Um 1900 herum begann dann ein Wandel. «Gesundheitliche Aspekte wie frische Luft und Bewegung wurden wichtig», sagt die Bildungswissenschaftlerin. Dem Zentrum für Schulgeschichte der PH Zürich zufolge war in der Schweiz die Hygienebewegung zur Jahrhundertwende Treiber dieser Entwicklung: «Hygiene in der Schule bedeutete genügend frische Luft und Tageslicht, Bewegung und auch entsprechende sanitäre Anlagen. Zudem wurde eine gesunde Sitzhaltung mit entsprechendem Mobiliar angestrebt.»

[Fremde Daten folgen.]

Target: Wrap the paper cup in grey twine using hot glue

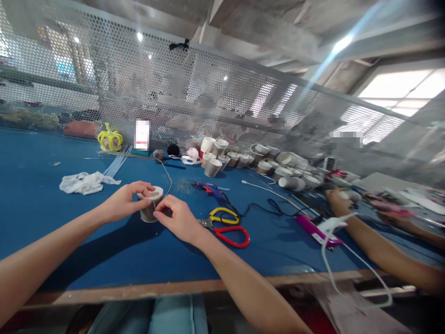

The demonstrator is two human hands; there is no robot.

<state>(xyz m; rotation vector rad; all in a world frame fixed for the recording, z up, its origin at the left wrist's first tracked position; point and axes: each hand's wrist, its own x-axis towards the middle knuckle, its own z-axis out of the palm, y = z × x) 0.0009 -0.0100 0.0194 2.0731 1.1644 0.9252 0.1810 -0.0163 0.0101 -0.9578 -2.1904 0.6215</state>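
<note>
A small cup (149,214) with a white rim and greyish sides stands on the blue table. My left hand (136,197) grips it at the rim, thumb and fingers closed on the near left side. On the cup's right side, my right hand (175,215) pinches at a strand of grey yarn against the wall; the fingertips partly hide it. From the cup the yarn (169,178) runs back to a small grey yarn ball (158,155). Scissors (225,225) with one yellow and one red handle lie just right of my right hand.
Behind the scissors lies a blue glue gun (210,189) with a black cord. Many cups (212,167) line the mesh partition (229,93). White cloth (83,182) and a yellow crown-shaped piece (110,140) are left. A purple power strip (318,232) and a co-worker's arm (375,241) are right.
</note>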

«Schule ist schliesslich auch Heimat»
Erste gestalterische Massnahmen für Pausenhöfe wurden vor rund 50 Jahren ergriffen, doch erst seit rund 20 Jahren werden dabei auch die Bedürfnisse der Schüler berücksichtigt. Auslöser ist die Reformpädagogik. Darunter versteht man verschiedene pädagogische Philosophien, die vom Kind her denken. Auch die Idee des «Raums als dritter Pädagoge» übertragen auf die Lernmöglichkeiten im Pausenhof sieht Stadler-Altmann als massgeblich für die Entwicklung an.

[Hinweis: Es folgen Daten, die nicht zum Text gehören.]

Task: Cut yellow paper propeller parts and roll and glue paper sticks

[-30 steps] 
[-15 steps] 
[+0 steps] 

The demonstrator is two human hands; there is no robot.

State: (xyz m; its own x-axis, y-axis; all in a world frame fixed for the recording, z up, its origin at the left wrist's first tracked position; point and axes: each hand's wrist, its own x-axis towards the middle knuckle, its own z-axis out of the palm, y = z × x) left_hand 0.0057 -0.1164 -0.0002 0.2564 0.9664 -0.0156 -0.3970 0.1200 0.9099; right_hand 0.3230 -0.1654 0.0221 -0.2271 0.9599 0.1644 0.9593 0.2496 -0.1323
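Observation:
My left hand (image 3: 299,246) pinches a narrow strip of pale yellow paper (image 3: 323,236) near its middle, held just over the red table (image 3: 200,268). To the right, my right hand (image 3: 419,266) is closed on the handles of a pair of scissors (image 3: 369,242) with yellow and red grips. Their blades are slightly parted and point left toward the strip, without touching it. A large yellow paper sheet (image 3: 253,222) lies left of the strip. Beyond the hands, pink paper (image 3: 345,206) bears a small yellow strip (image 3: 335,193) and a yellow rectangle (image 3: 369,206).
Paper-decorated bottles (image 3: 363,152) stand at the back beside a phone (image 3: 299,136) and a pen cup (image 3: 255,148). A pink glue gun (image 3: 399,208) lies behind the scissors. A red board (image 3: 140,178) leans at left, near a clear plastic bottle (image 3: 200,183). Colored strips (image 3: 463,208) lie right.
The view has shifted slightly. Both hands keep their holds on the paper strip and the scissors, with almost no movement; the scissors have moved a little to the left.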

Und trotzdem: Es gibt noch Luft nach oben. Das zentrale Thema der heutigen Zeit sieht die Bildungswissenschaftlerin in der Nachhaltigkeit. Ihr optimaler Schulhof ist deshalb naturnah gestaltet: «Es reicht aber nicht aus, ein paar Bäume auf den Schulhof zu pflanzen. Im Gegenteil, denn Natur soll erlebbar gemacht werden.» Sie schlägt Bachläufe zum Matschen für jüngere Schüler und natürlich gestaltete Rückzugsorte für ältere vor. «Auch Lehrkräfte würden davon profitieren, denn der Erholungsfaktor betrifft sie genauso wie die Schülerinnen und Schüler.» Ausserdem fordert Stadler-Altmann mehr Mitbestimmung für die Schülerinnen – Studien zeigen, dass diese in der Schule mehr Mitgestaltung möchten. Sie ist überzeugt, dass damit auch der Wohlfühlfaktor gesteigert werden kann. Denn: «Schule ist schliesslich auch Heimat.»